Caroline et moi sommes toujours suspicieux: quand les choses vont trop bien, un mauvais coup du destin attend au tournant. Non pas que nous soyons superstitieux (même si je parle de destin), c’est plus une question d’habitude. La fin de la résidence, les enfants qui allaient bien, quelques succès au travail, beaucoup de choses à fêter durant cet été où pour la première fois depuis longtemps nous avions un peu de temps pour souffler.

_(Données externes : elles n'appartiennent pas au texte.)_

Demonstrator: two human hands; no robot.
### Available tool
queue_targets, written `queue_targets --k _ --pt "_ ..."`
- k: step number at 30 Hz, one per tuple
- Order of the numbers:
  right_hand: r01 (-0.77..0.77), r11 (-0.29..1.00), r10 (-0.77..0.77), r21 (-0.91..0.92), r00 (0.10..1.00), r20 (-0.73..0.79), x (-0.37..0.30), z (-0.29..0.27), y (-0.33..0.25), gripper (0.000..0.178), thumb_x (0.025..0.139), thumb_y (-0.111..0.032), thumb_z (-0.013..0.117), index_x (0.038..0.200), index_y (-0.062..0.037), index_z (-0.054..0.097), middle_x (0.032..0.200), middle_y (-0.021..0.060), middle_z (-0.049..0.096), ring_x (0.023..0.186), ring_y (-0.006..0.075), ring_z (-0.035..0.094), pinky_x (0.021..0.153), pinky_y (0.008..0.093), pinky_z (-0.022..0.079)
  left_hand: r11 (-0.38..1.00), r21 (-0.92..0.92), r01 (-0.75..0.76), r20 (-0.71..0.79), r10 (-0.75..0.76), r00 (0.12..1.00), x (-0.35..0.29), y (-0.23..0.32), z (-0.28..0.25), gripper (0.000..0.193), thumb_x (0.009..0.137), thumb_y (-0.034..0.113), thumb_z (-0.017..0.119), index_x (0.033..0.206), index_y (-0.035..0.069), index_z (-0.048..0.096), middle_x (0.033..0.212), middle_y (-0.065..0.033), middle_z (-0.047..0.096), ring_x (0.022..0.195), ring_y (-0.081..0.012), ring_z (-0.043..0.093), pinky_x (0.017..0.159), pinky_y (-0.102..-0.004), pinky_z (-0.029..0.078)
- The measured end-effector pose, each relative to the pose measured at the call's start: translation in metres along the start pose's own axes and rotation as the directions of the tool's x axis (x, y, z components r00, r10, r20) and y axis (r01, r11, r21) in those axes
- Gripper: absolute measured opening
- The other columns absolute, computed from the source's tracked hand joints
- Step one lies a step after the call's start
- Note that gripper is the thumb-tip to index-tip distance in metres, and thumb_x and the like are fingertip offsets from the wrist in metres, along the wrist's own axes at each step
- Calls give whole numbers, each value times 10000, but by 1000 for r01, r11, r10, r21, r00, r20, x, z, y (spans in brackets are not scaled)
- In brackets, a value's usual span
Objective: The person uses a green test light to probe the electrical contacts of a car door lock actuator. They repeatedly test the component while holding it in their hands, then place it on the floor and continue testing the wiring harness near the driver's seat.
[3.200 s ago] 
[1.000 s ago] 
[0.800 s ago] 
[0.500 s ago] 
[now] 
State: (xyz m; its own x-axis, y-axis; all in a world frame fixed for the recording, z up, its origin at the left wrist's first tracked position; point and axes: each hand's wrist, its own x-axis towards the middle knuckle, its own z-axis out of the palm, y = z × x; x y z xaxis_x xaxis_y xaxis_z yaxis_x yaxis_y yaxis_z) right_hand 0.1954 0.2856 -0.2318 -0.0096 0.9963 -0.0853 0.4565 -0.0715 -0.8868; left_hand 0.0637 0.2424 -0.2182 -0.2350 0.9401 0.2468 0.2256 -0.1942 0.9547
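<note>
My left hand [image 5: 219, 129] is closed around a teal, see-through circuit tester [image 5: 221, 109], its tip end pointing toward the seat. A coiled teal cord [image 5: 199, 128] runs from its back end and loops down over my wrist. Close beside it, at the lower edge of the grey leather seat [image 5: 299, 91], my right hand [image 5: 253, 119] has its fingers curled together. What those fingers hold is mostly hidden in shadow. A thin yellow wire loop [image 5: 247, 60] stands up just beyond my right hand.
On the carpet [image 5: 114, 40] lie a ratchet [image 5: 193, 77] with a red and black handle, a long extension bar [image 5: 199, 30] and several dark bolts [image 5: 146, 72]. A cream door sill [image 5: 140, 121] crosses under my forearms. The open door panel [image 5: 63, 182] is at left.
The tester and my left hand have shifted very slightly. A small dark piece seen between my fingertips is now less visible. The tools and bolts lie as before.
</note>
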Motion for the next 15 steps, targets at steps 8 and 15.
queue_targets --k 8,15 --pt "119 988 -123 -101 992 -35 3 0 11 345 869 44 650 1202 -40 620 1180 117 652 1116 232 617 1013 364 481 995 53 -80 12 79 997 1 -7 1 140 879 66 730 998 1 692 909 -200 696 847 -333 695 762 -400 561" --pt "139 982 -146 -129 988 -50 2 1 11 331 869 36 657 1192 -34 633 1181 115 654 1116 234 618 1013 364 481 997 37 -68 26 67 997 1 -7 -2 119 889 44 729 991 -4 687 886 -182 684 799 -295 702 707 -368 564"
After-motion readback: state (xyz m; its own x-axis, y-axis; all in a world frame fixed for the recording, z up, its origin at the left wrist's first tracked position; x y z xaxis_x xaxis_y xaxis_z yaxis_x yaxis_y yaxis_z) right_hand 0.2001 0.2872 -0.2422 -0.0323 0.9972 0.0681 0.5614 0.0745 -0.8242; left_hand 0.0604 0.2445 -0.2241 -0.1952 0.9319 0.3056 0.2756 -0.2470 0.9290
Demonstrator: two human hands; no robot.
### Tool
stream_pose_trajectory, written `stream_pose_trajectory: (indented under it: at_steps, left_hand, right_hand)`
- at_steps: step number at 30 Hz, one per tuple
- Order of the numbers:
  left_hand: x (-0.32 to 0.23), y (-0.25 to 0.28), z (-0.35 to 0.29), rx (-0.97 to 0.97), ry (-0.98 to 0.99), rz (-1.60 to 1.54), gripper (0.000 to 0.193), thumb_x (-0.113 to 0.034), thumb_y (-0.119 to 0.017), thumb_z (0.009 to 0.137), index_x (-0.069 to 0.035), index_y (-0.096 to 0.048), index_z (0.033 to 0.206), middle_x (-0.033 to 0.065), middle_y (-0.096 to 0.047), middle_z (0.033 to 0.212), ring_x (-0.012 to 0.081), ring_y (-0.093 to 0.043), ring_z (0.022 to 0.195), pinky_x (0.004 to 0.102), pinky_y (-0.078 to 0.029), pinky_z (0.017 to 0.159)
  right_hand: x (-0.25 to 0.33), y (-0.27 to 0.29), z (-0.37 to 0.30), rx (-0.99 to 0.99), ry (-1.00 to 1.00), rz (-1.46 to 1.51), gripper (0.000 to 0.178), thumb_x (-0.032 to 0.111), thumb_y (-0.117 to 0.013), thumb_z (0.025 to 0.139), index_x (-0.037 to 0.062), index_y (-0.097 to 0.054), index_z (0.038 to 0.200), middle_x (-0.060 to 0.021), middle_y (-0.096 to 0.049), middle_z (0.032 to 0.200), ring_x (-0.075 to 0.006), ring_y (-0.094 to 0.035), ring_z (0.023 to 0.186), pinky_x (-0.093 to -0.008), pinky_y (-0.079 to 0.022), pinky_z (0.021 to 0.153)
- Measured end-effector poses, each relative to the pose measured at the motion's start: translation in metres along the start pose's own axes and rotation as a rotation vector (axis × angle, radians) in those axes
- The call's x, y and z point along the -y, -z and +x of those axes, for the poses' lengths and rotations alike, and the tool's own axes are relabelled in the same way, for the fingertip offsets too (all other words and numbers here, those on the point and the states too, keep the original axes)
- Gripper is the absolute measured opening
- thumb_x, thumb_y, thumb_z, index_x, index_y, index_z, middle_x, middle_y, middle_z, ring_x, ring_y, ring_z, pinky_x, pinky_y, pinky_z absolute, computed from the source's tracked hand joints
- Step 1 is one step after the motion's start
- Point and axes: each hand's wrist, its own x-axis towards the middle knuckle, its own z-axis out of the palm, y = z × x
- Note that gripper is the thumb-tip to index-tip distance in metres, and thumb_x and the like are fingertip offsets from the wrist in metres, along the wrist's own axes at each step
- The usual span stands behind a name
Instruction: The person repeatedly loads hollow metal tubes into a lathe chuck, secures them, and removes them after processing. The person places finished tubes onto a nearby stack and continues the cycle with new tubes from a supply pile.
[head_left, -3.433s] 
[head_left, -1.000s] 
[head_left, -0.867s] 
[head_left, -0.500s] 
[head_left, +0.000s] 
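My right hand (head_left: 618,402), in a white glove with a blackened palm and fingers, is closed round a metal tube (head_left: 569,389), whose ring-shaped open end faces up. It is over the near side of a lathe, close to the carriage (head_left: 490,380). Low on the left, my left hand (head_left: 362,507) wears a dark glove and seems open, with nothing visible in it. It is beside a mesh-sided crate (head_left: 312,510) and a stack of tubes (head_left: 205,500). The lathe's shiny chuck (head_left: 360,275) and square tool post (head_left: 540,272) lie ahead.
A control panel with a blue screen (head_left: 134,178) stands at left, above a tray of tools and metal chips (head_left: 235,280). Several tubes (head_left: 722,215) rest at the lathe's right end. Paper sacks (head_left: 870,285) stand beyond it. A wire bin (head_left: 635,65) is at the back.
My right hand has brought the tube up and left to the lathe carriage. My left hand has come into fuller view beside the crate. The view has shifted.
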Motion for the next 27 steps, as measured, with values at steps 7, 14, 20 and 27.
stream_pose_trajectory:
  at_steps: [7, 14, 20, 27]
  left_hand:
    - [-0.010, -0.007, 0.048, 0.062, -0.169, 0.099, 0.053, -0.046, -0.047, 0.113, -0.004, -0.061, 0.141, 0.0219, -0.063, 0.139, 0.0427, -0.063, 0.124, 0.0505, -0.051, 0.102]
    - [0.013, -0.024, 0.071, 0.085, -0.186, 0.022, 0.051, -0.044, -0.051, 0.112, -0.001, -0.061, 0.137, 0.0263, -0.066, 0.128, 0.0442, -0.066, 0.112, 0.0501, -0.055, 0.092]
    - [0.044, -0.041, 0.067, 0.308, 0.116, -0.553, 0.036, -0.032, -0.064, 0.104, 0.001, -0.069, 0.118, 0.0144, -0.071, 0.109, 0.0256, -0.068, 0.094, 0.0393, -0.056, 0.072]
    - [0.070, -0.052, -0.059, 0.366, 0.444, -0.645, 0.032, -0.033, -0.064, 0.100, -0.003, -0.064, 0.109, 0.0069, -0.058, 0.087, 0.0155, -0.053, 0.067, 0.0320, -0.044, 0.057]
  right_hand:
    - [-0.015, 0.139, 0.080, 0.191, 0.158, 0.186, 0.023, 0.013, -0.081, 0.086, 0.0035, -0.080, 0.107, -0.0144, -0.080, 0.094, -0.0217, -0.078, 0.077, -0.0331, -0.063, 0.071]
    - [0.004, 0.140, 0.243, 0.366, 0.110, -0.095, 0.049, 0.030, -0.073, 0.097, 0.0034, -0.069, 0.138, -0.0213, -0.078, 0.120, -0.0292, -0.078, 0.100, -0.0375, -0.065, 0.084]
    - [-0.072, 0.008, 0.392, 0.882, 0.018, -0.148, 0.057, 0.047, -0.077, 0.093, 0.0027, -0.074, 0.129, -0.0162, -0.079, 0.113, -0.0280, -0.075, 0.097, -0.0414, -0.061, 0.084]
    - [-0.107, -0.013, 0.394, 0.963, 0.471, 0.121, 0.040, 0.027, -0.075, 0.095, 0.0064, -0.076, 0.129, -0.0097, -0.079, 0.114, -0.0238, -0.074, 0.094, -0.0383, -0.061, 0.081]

Le cours des choses a effectivement voulu qu’à ce moment précis nous soyons précipité dans le gouffre du néant avec la mort tragique et brutale du frère de Caroline, Martin, agé de 29 ans. Depuis ce moment, vendredi dernier, j’ai l’impression que nous avons tous été jeté dans le vide. Un peu comme lorsque l’on saute d’un très haut plongeoir, la vitesse de chute augmente à un rythme vertigineux, de plus en plus aspiré vers le bas. On sait qu’à cette vitesse l’impact avec l’eau fera mal. L’impact ce sera demain, avec l’enterrement. Nous allons tous nous retrouver sous l’eau et il faudra remonter, vite, tous. Même sa mère. Même nos enfants. Ressortir de l’eau pour ne pas en mourir mais surtout se sortir de l’ombre de la mort qui trop souvent marque et colle à la peau.
Je n’ose pas trop imaginer l’effet que cela aura sur Arthur, lui qui est naturellement sensible au thème de la mort. Lorsque l’annonce de la disparition de son unique oncle lui a été faite, il n’a pas été besoin de lui expliquer ou même de lui redire. Avec une acuité remarquable pour un enfant de 6 ans mais bien cruelle en l’état, il a immédiatement compris qu’il ne reverrai plus cet oncle qu’il commençait à apprivoiser, que sa grand-mère avait perdu son fils, que sa mère avait perdu son frère. Et que ceci est irrémédiable.
Ce tragique événement réactive aussi toutes nos craintes de perte encore plus proche. Vendredi dernier, lorsque la mère de Caroline a appelé pour annoncer la triste nouvelle, Caroline et les enfants étaient sortis. Lorsque, entrecoupée de sanglots, la phrase “quelques chose de terrible est arrivé” s’est faite entendre mais que le “quoi” refusait de sortir dans la douleur du moment, j’ai immédiatement imaginé la disparition de Caroline avec les enfants. Outre la perte d’un être cher, cet événement se traduit aussi par une hausse de l’angoisse quotidienne, celle de conduire une voiture, de rouler à vélo, de laisser les enfants vaquer à leurs activités, etc. Loin de nous la paix d’esprit, pour un certain temps.